Estamos sendo convocados, diz ele, a entrar na guerra cultural, mas não podemos entrar na guerra cultural de qualquer maneira. É preciso jogar bem, jogar bonito e jogar com raça, como Pelé. Só a vida prática supera as hegemonias, e se o governo Bolsonaro for de crescimento econômico e redução de renda e não promover a redução do desemprego, ele vai perder apoio, mesmo que não de forma automática pelo fato de fazer um uso profissional da propaganda. E, para ele, nós, por nossa vez, precisamos mobilizar o afeto. Afeto é estar junto e estar junto é estar junto mesmo e, principalmente, ouvir. Não é justamente isso que fazemos em nosso trabalho nas rodas de conversa Escuta Sedes?

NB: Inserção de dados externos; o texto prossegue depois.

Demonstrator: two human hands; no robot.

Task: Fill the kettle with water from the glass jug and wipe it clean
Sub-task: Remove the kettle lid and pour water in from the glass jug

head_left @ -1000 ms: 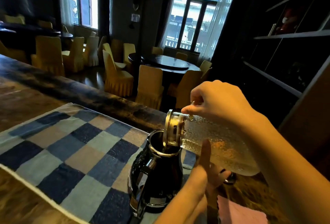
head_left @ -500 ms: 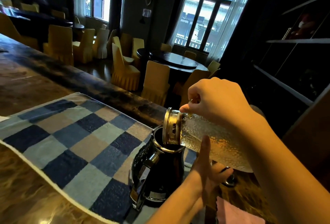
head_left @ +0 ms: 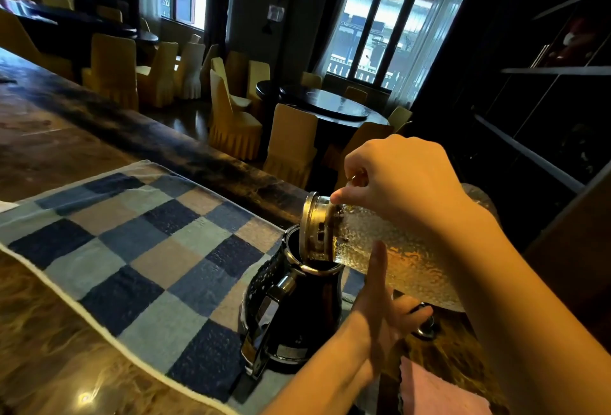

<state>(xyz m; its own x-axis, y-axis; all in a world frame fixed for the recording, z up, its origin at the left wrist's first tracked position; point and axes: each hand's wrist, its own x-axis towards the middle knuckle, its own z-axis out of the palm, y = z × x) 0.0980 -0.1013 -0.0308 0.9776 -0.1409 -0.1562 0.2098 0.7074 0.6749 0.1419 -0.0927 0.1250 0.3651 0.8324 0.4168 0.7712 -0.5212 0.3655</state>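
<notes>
A black kettle (head_left: 297,308) with a chrome handle stands open on a blue checked towel (head_left: 139,242). Tipped almost level above it is a textured glass jug (head_left: 396,259), its gold-coloured lid (head_left: 314,226) right over the kettle's mouth. My right hand (head_left: 400,180) grips the jug from above, near its neck. My left hand (head_left: 380,308) sits under the jug beside the kettle with fingers spread, the index finger pointing up against the glass. I cannot make out a stream of water.
A pink cloth (head_left: 436,391) lies on the marbled brown counter (head_left: 49,332) at the lower right. A small round metal object (head_left: 426,328) rests just past my left fingertips. Beyond the counter's far edge are yellow-covered chairs, a round dark table and dark shelves on the right.
The jug stays tipped over the kettle's mouth and both hands keep their places. Only the head view has shifted a little to the left and down.
</notes>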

No encerramento de sua participação nesta roda tão viva, Cara falou de sua experiência no movimento Vira Voto. Disse que o que aprendeu ali foi que quem ouvia mais era quem virava voto e quem falava demais não virava voto nenhum. Completou dizendo que o ouvido tem que ser um ouvido honesto. Mostrou-se, então, esperançoso. Brincou com isso, ao dizer que só se está esperançoso quando se está em movimento e só se está em movimento quando se está esperançoso. Para ele, a reorganização da esquerda não vai se dar em volta de uma mesa. Convocou-nos, então, a estar junto. Em movimento. Do que mais se trata em uma roda de conversa? O Escuta Sedes é justamente isso: um espaço de presença aberta e gratuita num dispositivo grupal de acolhimento, para circular a palavra e produzir futuros possíveis. Enfim, espaço para ouvir e ser ouvido. Seguimos trabalhando. Participem!



[i] Educadora, professora de história. Psicanalista, ex-aluna do Curso de Psicanálise do Departamento de Psicanálise do Instituto Sedes Sapientiae.

[ii] Em 11/12/2018 foi inviabilizada a votação do Escola sem Partido na legislatura em curso, o que significa que em 2019 terá que recomeçar sua tramitação do zero.

[iii] Psicanalista, aspirante a membro do Departamento de Psicanálise do Instituto Sedes Sapientiae.